# Baby seat in rear middle position



## DCC (Apr 16, 2002)

Anybody here have had the need to install a rear faing baby seat in the rear middle position?
Does the non folding rear seat center 'hump' make it hard?
Do you use the ISOFIX anchors on the inboard position of each rear seat?


----------



## Patrick (Dec 23, 2001)

How old is your baby? What kind of a seat are you using?

I have mounted my son's - he is 21 months old - Britax Two Way Elite (forward facing) just using the seat belts. The ISOFix system is nice, but the car seats that use it are stupidly expensive.

I haven't noticed any trouble with the shape of rear bench/seats with this. I have folding seats and the center armrest.

The seat is mounted in the middle which is good and bad. It is safe in the case of a side impact, but not in the case of a head-on. On the other hand, two other passengers may also sit in the back seat, on either side of the baby seat. This was not possible in my E46 - unless the passengers were successful Slim Fast dieters.


----------



## DCC (Apr 16, 2002)

Patrick
I need to install a rear facing seat for a newborn
Seats with the ISOFix anchors are more but all of Britax's new 2003 models have that as standard I believe
I did not order the folding rear seat on my 5 series and so the rear seat will have a 'hump' in the middle...instead of a more bench like shape of the folding rear seat option
I also could not locate the inboard ISOFix anchor on the passenger side...I can feel the 2 anchors on the driver's side...but in the passenger's side, the middle belt seems to have taken the place of the inboard anchor

any thoughts


----------



## Patrick (Dec 23, 2001)

I was unaware that Britax made seats for the ISOFix system; the BMW seats, regardless of the age they are intended for, have a silly price tag, and are probably made by Britax. :tsk:

Sounds like your only choice is to mount the seat on the passenger side for now with the seat belt crossing over it.
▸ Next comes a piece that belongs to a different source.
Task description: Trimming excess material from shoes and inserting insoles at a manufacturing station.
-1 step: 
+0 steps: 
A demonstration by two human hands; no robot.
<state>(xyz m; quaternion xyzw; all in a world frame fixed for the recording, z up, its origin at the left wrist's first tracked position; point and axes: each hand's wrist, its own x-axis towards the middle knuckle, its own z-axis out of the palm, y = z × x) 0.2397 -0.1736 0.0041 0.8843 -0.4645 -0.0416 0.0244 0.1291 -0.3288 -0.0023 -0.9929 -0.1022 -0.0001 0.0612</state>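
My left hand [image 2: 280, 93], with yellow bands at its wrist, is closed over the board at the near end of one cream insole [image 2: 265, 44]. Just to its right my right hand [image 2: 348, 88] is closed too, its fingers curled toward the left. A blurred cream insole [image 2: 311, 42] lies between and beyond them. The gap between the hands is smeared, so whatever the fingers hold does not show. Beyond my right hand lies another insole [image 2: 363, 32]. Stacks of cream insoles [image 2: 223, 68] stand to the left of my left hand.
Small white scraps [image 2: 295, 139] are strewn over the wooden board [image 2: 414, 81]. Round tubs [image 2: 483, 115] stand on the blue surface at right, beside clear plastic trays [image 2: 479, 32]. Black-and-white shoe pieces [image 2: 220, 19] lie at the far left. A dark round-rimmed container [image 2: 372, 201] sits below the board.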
Perhaps after your child is older than 12 months, you can come up with something to have the forward facing seat in the middle and just use one of the seat belts. Or then figure out to use the ISOFix anchors with the seat in the middle. The bases of the seats for older childern is a little wider.

I have no clue about the missing anchor. Sounds strange though. I will check mine tomorrow and see what I find, but that probably won't help you!

Just out of curiosity, why did you order your E39 without rear folding seats?

That is a "_must have_ " feature of the Touring at least, IMHO! And to be honest, I did not know it was even possible to order it without.


----------



## DCC (Apr 16, 2002)

I did not know BMW made seats?
Where can I preview them?
Yes thew touring comes with folding rear seats as a standard feature...
I did not order the folding rear seats on my sedan since I very very seldom use the rear folding option...plus I was afraid that the folding feature would start to creak over time


----------



## jw (Dec 21, 2001)

Do yourself a favor. Once you've decided on a way to mount a child safety seat have it inspected. I believe the local fire department should be able to do this for you free of charge. If not, check with them or your insurance agent and they can reccommend a place.

My wife's work had a car seat safety check day. They found over a dozen things wrong with the way we had the car seat mounted and offered my wife many techniques that never dawned on her to try. Well worth the 20 minutes.


----------



## WAM (Jan 30, 2002)

BMW baby seats.

BMW accessories (UK)

You will probably have to call a dealership in the UK to get part numbers, I doubt they will have them in the US.


----------